What the task asks: Write out the data below in full. Keep it exact.

Data segment:
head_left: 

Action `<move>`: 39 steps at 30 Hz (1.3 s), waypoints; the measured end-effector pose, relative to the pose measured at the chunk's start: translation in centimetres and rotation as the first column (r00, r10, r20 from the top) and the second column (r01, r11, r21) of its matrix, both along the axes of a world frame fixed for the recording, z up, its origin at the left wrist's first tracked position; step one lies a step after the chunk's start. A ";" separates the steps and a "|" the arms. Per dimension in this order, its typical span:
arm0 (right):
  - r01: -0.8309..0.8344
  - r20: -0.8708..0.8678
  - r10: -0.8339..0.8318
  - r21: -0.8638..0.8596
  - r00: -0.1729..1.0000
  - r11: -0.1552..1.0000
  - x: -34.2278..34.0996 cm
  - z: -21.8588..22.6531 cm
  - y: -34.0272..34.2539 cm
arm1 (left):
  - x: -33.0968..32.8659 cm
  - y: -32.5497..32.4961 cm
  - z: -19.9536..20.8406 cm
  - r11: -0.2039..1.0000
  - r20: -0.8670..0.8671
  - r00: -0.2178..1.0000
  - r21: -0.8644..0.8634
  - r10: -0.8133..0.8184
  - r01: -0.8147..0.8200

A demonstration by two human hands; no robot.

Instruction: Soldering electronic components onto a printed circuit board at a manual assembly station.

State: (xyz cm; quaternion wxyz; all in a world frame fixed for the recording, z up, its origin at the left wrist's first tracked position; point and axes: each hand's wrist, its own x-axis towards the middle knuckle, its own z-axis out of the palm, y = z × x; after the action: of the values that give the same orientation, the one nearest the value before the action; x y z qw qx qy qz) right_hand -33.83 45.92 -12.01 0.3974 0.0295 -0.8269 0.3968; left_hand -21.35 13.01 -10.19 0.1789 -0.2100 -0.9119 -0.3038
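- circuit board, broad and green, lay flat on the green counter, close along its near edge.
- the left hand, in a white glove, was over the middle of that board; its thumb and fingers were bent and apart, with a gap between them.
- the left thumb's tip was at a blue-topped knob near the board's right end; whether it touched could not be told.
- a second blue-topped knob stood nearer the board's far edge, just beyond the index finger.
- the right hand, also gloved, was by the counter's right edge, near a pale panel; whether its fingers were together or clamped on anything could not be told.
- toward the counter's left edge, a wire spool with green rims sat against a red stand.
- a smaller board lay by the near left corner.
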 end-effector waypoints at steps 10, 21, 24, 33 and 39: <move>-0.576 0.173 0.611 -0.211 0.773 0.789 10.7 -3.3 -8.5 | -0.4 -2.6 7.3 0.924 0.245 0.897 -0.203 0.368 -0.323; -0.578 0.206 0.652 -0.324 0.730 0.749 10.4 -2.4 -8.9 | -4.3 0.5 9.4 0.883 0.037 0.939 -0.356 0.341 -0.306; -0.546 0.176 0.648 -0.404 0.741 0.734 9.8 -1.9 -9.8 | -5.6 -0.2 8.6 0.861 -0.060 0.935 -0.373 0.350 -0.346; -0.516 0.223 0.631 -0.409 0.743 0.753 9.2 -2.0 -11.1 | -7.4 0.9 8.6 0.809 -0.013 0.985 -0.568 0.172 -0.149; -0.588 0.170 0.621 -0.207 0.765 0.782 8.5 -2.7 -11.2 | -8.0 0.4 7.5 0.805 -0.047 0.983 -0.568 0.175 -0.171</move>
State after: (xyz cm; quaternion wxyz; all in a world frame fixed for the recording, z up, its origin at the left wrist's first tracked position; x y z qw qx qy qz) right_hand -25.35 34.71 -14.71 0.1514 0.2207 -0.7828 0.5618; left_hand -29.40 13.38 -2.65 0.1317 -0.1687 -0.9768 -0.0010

Response for this exercise:
head_left: 

Action `<move>`: 39 steps at 30 Hz (1.3 s), waypoints; the measured end-effector pose, relative to the pose measured at the chunk's start: translation in centimetres and rotation as the first column (r00, r10, r20 from the top) and the second column (r01, r11, r21) of its matrix, both along the axes of a world frame fixed for the recording, z up, its origin at the left wrist's first tracked position; step one lies a step after the chunk's start. A ";" separates the steps and a "|" the arms. Per dimension in this order, its typical span:
arm0 (right):
  - r01: -0.8309..0.8344
  - r20: -0.8708..0.8678
  - r10: -0.8339..0.8318
  - r21: -0.8638..0.8596
  - r00: -0.1729..1.0000
  - r11: -0.1552..1.0000
  - x: -34.2278..34.0996 cm
  - z: -21.8588..22.6531 cm
  - y: -34.0272..34.2539 cm
arm1 (left):
  - x: -33.0968..32.8659 cm
  - y: -32.5497..32.4961 cm
  - z: -19.9536..20.8406 cm
  - r11: -0.2039..1.0000
  - r20: -0.8670..0.8671
  - r00: -0.2178..1.0000
  - r21: -0.8644..0.8634
  - r10: -0.8133..0.8184
  - r01: -0.8147..0.8200

A demonstration by two human hands; no robot.

Instruction: Soldering electronic components onto a printed circuit board at a manual assembly station.

State: (xyz cm; quaternion wxyz; all in a world frame fixed for the recording, z up, its origin at the left wrist's first tracked position; point and axes: each hand's wrist, its own x-axis towards the middle knuckle, its own z-axis out of the palm, y = z × x; after the action: of the values that give the same orientation, the one nearest the value before the action; x y z qw qx qy qz) right_hand -33.83 45.92 -12.01 0.3974 0.0295 -0.8269 0.3968; left_hand -21.35 13.01 -10.19 0.1789 -0.2100 -0.9119 -0.3038
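- circuit board, broad and green, lay flat on the green counter, close along its near edge.
- the left hand, in a white glove, was over the middle of that board; its thumb and fingers were bent and apart, with a gap between them.
- the left thumb's tip was at a blue-topped knob near the board's right end; whether it touched could not be told.
- a second blue-topped knob stood nearer the board's far edge, just beyond the index finger.
- the right hand, also gloved, was by the counter's right edge, near a pale panel; whether its fingers were together or clamped on anything could not be told.
- toward the counter's left edge, a wire spool with green rims sat against a red stand.
- a smaller board lay by the near left corner.
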 end-effector waypoints at steps 10, 21, 24, 33 and 39: <move>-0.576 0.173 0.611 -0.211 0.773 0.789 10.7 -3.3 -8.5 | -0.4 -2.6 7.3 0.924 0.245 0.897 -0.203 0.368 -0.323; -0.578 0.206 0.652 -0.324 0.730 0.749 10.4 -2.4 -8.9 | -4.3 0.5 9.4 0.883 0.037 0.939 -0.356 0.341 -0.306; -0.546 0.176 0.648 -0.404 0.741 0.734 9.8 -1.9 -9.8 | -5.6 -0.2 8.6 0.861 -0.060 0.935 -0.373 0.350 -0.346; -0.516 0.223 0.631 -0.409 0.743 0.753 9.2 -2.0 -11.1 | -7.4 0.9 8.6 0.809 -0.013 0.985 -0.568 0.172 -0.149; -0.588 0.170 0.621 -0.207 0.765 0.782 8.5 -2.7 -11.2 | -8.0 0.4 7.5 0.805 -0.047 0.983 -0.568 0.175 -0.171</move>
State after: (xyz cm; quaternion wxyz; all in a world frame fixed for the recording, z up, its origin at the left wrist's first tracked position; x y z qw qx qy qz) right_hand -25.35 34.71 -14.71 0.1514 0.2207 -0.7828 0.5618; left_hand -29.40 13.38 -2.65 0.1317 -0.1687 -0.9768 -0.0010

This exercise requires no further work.